[Data records]
· · · · · · ·
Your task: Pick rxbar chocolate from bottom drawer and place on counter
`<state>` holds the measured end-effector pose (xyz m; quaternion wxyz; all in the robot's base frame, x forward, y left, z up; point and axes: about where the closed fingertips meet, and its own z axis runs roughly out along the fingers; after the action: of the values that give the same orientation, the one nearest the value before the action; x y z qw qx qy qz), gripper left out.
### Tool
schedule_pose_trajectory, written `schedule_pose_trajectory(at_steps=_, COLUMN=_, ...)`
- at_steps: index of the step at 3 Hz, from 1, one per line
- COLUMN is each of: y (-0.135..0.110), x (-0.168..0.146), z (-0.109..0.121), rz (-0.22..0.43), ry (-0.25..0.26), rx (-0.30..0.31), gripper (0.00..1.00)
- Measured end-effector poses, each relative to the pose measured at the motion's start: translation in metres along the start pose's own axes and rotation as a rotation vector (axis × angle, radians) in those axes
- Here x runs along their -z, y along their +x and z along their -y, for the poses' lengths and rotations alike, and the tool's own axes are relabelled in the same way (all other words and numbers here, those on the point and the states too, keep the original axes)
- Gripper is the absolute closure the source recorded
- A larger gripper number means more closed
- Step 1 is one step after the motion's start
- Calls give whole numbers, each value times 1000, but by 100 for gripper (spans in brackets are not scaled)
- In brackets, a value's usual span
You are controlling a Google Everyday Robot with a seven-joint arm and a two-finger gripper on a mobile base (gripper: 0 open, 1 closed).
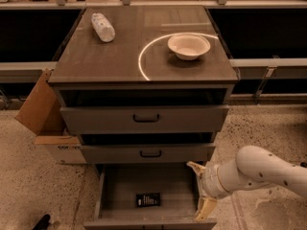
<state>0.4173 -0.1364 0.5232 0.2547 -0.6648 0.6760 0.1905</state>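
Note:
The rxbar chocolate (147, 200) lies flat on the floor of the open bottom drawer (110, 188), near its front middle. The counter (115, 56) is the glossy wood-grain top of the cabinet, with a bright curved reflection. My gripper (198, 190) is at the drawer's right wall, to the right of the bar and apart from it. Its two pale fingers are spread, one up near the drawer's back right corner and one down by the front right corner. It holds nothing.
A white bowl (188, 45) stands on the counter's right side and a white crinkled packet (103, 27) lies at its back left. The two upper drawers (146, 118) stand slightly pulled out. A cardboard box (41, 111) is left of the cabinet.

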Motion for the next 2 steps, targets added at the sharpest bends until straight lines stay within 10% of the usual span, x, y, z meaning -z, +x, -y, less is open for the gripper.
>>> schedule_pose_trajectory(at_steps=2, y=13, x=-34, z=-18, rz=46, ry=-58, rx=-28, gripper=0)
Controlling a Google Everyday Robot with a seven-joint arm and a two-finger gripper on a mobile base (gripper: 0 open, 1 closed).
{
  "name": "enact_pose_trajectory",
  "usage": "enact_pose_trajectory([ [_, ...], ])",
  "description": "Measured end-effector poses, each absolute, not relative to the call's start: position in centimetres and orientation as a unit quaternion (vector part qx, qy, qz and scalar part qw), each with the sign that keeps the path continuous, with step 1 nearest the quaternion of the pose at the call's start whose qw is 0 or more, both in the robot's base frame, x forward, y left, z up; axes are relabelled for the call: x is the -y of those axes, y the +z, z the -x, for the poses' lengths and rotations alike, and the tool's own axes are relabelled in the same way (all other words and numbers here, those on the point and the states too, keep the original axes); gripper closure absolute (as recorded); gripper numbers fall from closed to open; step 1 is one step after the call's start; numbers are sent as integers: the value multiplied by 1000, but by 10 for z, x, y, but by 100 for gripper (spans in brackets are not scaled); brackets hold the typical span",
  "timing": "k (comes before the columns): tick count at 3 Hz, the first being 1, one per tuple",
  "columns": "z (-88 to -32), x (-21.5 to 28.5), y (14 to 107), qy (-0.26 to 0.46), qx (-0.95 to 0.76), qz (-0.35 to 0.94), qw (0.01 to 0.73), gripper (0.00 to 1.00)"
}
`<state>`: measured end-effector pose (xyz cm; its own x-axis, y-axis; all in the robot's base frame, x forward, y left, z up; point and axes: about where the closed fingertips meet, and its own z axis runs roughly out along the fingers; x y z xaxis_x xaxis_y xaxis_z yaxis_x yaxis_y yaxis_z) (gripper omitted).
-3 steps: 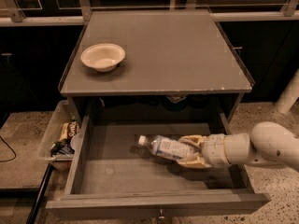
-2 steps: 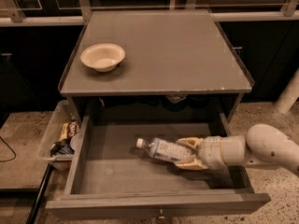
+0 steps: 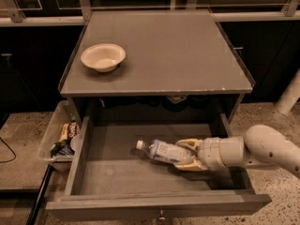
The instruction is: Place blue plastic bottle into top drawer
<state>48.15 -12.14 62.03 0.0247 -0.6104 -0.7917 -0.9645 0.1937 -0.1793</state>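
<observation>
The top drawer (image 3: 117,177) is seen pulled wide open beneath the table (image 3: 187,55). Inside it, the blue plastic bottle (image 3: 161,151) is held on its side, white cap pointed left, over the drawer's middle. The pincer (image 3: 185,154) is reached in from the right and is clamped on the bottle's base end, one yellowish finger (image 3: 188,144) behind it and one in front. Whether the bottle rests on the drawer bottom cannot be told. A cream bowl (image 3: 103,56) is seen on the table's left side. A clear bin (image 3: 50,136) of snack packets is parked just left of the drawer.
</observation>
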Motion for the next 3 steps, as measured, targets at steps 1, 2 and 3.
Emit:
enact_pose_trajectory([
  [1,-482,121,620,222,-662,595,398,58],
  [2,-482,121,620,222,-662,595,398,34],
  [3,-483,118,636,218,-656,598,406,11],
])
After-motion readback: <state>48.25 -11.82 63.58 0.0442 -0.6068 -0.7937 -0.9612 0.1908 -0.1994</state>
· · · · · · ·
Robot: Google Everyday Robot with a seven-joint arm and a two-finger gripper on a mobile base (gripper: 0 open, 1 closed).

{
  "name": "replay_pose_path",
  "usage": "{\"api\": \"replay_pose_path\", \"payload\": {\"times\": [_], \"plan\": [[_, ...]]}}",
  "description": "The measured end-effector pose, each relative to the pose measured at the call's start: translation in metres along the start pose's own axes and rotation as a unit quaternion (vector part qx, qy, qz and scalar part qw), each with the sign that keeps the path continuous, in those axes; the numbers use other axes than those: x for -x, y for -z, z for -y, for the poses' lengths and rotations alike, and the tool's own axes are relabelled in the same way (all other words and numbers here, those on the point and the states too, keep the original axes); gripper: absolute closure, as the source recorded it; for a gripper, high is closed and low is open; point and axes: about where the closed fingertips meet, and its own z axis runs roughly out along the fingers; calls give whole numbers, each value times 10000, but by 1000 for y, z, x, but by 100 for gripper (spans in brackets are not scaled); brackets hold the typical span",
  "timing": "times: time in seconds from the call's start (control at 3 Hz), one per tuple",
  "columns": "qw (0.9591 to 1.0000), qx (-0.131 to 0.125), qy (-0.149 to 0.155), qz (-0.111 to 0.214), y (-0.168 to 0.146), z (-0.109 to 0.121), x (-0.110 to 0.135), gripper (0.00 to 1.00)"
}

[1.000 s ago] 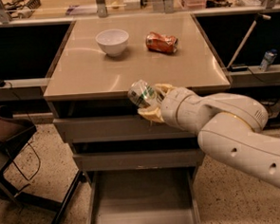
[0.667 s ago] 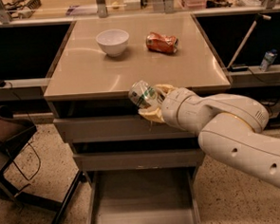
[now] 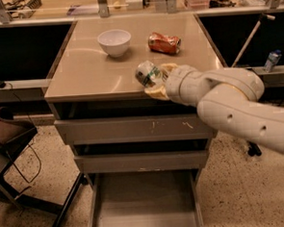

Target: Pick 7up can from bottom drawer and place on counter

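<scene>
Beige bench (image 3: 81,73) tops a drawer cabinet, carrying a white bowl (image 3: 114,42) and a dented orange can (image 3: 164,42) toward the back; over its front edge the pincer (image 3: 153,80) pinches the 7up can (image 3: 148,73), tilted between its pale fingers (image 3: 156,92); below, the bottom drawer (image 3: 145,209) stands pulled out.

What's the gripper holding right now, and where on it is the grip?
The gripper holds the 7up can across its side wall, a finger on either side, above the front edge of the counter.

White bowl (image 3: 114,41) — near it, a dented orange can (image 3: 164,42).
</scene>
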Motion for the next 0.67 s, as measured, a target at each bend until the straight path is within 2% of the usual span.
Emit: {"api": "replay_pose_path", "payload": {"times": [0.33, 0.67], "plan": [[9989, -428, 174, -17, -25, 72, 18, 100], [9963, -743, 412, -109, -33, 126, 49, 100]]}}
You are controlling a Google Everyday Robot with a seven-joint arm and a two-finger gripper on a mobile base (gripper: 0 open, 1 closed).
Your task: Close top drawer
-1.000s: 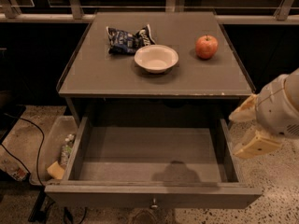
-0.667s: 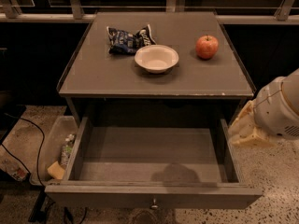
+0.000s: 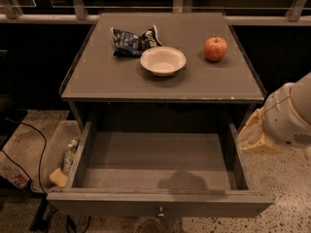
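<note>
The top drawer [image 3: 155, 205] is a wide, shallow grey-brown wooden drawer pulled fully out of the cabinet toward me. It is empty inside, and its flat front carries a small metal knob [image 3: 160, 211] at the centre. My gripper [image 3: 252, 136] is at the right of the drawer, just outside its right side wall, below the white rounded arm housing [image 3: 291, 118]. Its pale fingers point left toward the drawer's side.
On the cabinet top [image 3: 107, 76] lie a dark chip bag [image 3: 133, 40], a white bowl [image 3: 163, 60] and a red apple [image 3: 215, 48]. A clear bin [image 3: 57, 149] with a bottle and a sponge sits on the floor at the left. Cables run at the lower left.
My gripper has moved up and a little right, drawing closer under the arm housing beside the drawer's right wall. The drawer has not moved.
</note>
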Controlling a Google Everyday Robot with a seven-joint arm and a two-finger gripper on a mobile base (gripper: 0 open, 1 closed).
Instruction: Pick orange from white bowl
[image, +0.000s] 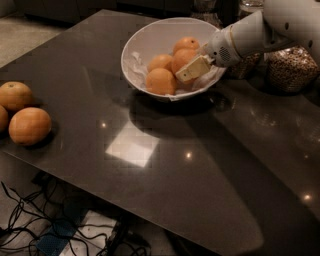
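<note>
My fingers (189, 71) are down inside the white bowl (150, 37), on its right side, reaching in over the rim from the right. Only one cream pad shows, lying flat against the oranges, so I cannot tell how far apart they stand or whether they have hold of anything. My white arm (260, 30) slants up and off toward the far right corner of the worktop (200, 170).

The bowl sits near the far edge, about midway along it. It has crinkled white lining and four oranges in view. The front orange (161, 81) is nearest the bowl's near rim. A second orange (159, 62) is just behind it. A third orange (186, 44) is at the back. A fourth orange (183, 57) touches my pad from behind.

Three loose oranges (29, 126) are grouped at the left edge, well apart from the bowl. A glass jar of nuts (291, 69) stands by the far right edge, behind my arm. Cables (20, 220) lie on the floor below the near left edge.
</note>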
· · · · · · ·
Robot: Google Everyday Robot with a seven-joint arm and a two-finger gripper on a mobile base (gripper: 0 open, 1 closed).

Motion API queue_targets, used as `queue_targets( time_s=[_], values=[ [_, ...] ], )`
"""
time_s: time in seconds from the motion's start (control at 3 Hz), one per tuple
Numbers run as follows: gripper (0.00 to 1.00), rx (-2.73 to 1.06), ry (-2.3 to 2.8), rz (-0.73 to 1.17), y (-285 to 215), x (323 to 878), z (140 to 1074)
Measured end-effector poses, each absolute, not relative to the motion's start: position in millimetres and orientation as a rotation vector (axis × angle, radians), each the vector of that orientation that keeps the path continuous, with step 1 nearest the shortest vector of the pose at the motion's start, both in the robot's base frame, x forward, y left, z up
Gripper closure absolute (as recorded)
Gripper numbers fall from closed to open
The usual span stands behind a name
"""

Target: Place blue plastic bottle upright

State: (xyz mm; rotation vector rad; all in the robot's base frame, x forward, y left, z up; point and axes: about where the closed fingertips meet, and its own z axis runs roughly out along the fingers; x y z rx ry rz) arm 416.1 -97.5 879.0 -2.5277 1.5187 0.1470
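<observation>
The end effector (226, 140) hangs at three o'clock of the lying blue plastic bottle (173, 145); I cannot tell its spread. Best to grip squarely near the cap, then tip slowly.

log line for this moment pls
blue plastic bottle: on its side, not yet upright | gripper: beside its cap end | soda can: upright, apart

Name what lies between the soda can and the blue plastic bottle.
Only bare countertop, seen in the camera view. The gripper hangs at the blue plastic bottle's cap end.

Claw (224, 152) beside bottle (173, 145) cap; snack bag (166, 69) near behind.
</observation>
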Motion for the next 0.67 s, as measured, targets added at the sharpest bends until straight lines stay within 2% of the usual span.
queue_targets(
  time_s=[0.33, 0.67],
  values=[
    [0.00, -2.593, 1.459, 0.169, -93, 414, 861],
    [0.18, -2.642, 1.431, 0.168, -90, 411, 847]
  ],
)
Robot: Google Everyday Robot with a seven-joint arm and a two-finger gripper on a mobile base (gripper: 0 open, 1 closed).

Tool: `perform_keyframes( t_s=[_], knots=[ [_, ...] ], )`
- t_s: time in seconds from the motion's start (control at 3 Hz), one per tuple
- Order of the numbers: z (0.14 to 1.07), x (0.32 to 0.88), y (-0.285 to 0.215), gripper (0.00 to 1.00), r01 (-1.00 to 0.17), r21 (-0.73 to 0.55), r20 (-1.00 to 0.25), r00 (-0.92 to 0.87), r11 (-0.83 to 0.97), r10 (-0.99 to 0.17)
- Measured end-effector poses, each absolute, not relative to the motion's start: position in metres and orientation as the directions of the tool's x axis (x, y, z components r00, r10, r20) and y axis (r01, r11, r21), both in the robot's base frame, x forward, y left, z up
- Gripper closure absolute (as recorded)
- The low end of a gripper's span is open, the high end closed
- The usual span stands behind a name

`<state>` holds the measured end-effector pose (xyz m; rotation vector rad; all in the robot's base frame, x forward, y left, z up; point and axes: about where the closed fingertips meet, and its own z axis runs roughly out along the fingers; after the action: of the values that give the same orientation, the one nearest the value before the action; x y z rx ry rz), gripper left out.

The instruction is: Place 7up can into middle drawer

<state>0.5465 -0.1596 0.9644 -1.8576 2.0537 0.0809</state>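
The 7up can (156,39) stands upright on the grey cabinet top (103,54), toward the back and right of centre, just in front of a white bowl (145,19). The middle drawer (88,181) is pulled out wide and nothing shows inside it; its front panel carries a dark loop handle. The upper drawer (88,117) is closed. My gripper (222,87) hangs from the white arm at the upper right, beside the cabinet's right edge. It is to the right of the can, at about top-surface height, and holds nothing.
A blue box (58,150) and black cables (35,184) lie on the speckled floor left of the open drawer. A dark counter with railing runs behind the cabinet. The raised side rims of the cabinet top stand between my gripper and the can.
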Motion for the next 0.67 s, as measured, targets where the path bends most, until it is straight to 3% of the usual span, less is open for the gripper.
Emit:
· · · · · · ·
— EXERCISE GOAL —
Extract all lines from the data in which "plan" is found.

— SOLUTION BELOW —
  "usage": "{\"api\": \"replay_pose_path\", \"payload\": {\"times\": [_], \"plan\": [[_, ...]]}}",
Emit: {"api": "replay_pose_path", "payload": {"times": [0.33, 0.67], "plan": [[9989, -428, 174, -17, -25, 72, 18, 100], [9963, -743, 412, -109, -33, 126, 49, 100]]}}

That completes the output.